For centuries the faithful have flocked to the temple for its healing waters and a free meal at the community kitchen, the symbol of equality found at every Sikh temple complex and open to all visitors.
The Bangla Sahib Gurdwara has remained open through wars and plagues, serving millions of people simple vegetarian food on the cool marble floor of its enormous dining hall. But during India’s ongoing lockdown — among the world’s most stringent — religious congregations are banned.
Bangla Sahib has kept its kitchen open, with the help of about four dozen men who sleep at the temple’s guesthouse. To save time commuting to and from the temple and avoid the risk of infecting loved ones, they haven’t seen their families since the lockdown began March 25.
In colorful turbans and cloth bandanas tied over their noses and mouths, they work in the industrial kitchen in 18-hours shifts.
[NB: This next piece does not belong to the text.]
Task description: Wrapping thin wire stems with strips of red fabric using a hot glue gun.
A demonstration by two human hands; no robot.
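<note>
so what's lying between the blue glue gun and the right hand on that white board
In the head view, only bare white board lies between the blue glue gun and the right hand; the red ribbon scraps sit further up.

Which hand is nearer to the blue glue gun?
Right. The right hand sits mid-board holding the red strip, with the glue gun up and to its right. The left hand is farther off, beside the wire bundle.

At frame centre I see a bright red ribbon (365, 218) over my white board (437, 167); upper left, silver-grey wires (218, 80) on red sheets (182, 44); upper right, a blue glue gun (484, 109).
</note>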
Head cook Balbir Singh stirs an enormous ladle through a potato and soybean stew, simmering with ghee and coriander in a giant cook pot. A machine that every hour makes 5,000 chapati — thin, unleavened bread — whirs long before the sun rises and after it sets.
Singh, 44, lights the flames at 3 am so that 35,000 lunches are ready for pickup by 9 a.m.
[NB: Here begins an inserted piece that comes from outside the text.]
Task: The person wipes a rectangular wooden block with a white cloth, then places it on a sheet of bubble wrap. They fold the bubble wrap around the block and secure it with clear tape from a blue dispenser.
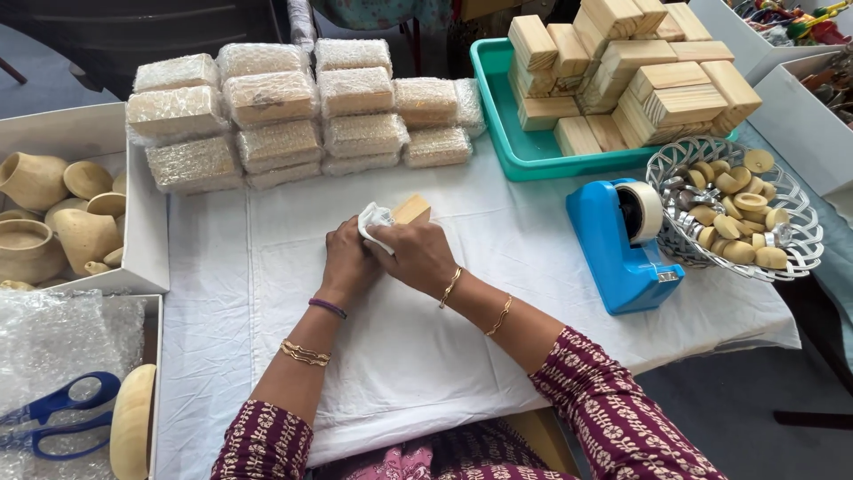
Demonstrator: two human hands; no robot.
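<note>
At the centre of the frame, the left hand (348,260) and the right hand (419,253) are working together on a small rectangular pale wooden block (412,210), which is resting on the white cloth-covered table (498,258). The right hand is closing its fingers around a crumpled white cloth (374,219) and pressing it against the block; the left hand is curling around the block's near end and steadying it. How far the left fingers are closing cannot be told.

Progress, as judged from the layout: the stack of bubble-wrapped rectangular bundles (293,111) at upper centre is reading as finished output — while the teal plastic tray (511,147) at upper right is holding a large pile of bare wooden blocks (635,76), so much work is remaining. The blue tape dispenser (622,244) is standing untouched at right — the block in hand is not yet wrapped.
</note>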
“If we serve at this time, God will give us more. It’s a give and take system,” Singh said.
Bangla Sahib is the largest of New Delhi’s 10 gurdwaras, whose kitchens together form a vital part of the city’s strategy to feed the poor during the pandemic.
The city government approached the Delhi Sikh Gurdwara Management Committee just after India’s nationwide lockdown began in late March, according to the committee president, Manjinder Singh Sirsa.
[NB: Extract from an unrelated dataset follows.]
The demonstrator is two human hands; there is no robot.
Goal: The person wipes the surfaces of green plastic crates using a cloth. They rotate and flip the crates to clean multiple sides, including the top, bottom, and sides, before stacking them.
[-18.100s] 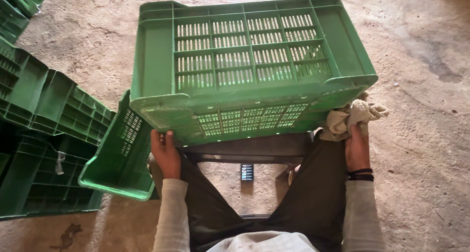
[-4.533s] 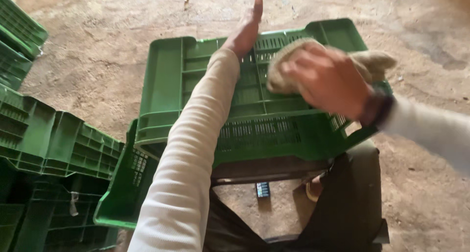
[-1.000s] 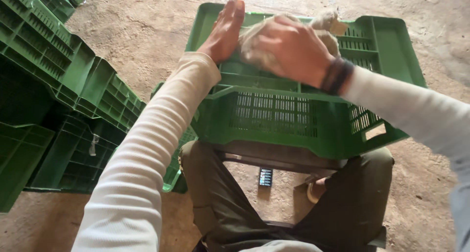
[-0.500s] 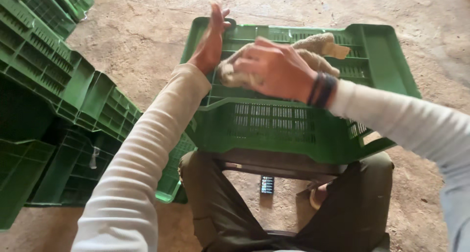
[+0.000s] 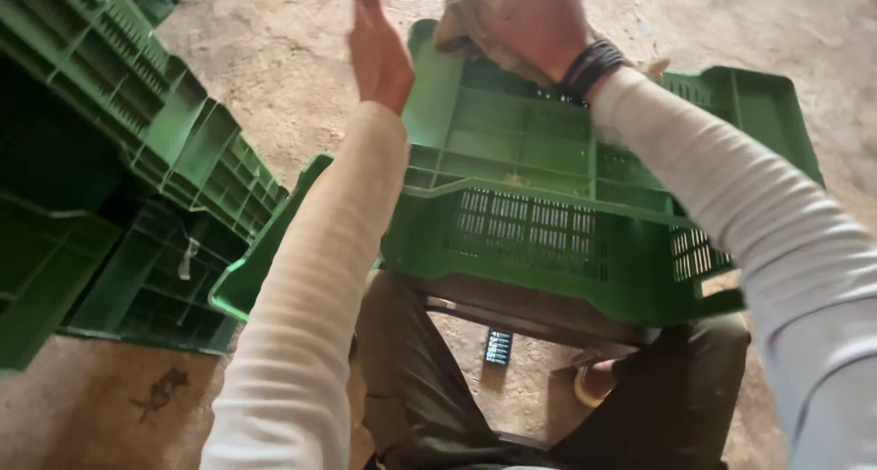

Bangla Sahib, which usually prepares around half a million meals per week using donated ingredients and equipment, is quickly ramping up to produce six times that many.
The government sends trucks to pick up the meals each day and distribute them to a network of shelters and drop-off points, but pays nothing for the food.
Singh Sirsa struggles to protect his workers and collect donations to keep the enterprise going. “This is the biggest challenge for me in my entire life,” he said.
Anticipating many months of hardship ahead, he appears nightly on the Bangla Sahib’s own TV channel to appeal for more donations.
A man from Montreal recently pledged $10,000, another from London offered $100,000, he said. The dining hall heaves with sacks of rice, flour and lentils and cans of oil — six months of supplies, said Jagpreet Singh, a 27-year-old temple clerk.
“We believe in God. He’s giving us this power, so we provide,” he said.